About this task: The listing below should be written out again word for word, please.

Records supplied:
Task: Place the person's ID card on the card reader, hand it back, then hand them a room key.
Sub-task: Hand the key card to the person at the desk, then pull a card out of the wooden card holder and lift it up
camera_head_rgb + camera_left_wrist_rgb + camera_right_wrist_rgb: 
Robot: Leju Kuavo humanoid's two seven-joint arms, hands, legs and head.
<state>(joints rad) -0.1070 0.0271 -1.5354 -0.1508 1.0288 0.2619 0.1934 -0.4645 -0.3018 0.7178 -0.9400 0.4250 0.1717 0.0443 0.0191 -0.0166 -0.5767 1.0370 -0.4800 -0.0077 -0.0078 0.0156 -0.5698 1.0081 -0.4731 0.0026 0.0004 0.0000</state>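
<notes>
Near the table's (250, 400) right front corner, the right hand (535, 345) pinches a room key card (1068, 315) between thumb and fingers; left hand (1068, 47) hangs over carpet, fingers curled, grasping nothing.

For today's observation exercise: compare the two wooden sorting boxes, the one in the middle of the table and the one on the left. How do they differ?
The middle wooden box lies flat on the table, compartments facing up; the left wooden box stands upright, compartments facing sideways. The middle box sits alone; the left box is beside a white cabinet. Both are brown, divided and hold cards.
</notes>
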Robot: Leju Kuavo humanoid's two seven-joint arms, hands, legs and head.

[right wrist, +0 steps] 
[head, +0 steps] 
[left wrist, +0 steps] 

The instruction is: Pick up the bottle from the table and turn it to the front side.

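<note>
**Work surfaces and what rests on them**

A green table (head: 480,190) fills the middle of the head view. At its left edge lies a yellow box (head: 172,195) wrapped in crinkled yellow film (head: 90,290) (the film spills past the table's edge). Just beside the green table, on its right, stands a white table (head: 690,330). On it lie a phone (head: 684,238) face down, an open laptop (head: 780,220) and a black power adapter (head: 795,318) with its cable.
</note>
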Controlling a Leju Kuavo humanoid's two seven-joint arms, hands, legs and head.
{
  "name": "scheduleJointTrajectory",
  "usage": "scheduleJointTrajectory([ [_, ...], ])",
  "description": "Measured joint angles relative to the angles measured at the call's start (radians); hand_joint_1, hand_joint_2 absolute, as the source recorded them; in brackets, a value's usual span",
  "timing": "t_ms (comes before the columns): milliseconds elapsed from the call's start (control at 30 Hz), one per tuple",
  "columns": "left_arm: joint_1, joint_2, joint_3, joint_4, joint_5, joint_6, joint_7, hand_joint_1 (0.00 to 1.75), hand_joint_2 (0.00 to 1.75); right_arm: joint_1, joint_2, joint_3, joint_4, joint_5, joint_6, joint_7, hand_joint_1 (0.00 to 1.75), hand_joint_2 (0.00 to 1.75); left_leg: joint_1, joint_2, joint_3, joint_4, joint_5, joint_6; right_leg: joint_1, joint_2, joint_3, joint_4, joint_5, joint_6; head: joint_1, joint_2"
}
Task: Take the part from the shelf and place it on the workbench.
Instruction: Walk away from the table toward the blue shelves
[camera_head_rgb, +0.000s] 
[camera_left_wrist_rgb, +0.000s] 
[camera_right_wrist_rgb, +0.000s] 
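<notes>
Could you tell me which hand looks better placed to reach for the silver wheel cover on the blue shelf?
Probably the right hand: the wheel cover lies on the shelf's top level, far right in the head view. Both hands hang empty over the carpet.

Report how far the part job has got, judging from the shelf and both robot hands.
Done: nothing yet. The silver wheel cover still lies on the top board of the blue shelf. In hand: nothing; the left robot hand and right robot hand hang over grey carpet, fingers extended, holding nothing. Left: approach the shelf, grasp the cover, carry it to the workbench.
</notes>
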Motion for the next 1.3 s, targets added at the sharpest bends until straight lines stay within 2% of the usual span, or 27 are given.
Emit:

Task solution:
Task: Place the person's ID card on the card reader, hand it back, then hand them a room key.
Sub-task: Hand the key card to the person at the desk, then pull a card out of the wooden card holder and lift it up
camera_head_rgb + camera_left_wrist_rgb + camera_right_wrist_rgb: 
Robot: Leju Kuavo humanoid's two seven-joint arms, hands, legs and head.
<state>(joints rad) -0.1070 0.0271 -1.5354 -0.1508 1.0288 0.2619 0.1934 -0.4645 -0.3018 0.7178 -0.9400 0.4250 0.1717 0.0443 0.0191 -0.0166 -0.5767 1.0370 -0.4800 -0.0077 -0.0078 0.0156 -0.5698 1.0081 -0.4731 0.0026 0.0004 0.0000</state>
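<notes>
Near the table's (250, 400) right front corner, the right hand (535, 345) pinches a room key card (1068, 315) between thumb and fingers; left hand (1068, 47) hangs over carpet, fingers curled, grasping nothing.

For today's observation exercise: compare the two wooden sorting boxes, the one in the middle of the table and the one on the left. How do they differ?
The middle wooden box lies flat on the table, compartments facing up; the left wooden box stands upright, compartments facing sideways. The middle box sits alone; the left box is beside a white cabinet. Both are brown, divided and hold cards.
</notes>
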Robot: Leju Kuavo humanoid's two seven-joint arms, hands, legs and head.

[right wrist, +0 steps] 
[head, +0 steps] 
[left wrist, +0 steps] 

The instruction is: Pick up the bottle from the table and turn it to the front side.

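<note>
**Work surfaces and what rests on them**

A green table (head: 480,190) fills the middle of the head view. At its left edge lies a yellow box (head: 172,195) wrapped in crinkled yellow film (head: 90,290) (the film spills past the table's edge). Just beside the green table, on its right, stands a white table (head: 690,330). On it lie a phone (head: 684,238) face down, an open laptop (head: 780,220) and a black power adapter (head: 795,318) with its cable.
</note>
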Controlling a Leju Kuavo humanoid's two seven-joint arms, hands, legs and head.
{
  "name": "scheduleJointTrajectory",
  "usage": "scheduleJointTrajectory([ [_, ...], ])",
  "description": "Measured joint angles relative to the angles measured at the call's start (radians); hand_joint_1, hand_joint_2 absolute, as the source recorded them; in brackets, a value's usual span",
  "timing": "t_ms (comes before the columns): milliseconds elapsed from the call's start (control at 30 Hz), one per tuple",
  "columns": "left_arm: joint_1, joint_2, joint_3, joint_4, joint_5, joint_6, joint_7, hand_joint_1 (0.00 to 1.75), hand_joint_2 (0.00 to 1.75); right_arm: joint_1, joint_2, joint_3, joint_4, joint_5, joint_6, joint_7, hand_joint_1 (0.00 to 1.75), hand_joint_2 (0.00 to 1.75); left_leg: joint_1, joint_2, joint_3, joint_4, joint_5, joint_6; right_leg: joint_1, joint_2, joint_3, joint_4, joint_5, joint_6; head: joint_1, joint_2"
}
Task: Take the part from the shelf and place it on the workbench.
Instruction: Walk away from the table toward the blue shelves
[camera_head_rgb, +0.000s] 
[camera_left_wrist_rgb, +0.000s] 
[camera_right_wrist_rgb, +0.000s] 
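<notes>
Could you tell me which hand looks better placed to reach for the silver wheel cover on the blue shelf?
Probably the right hand: the wheel cover lies on the shelf's top level, far right in the head view. Both hands hang empty over the carpet.

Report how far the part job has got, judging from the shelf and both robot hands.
Done: nothing yet. The silver wheel cover still lies on the top board of the blue shelf. In hand: nothing; the left robot hand and right robot hand hang over grey carpet, fingers extended, holding nothing. Left: approach the shelf, grasp the cover, carry it to the workbench.
</notes>
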Motion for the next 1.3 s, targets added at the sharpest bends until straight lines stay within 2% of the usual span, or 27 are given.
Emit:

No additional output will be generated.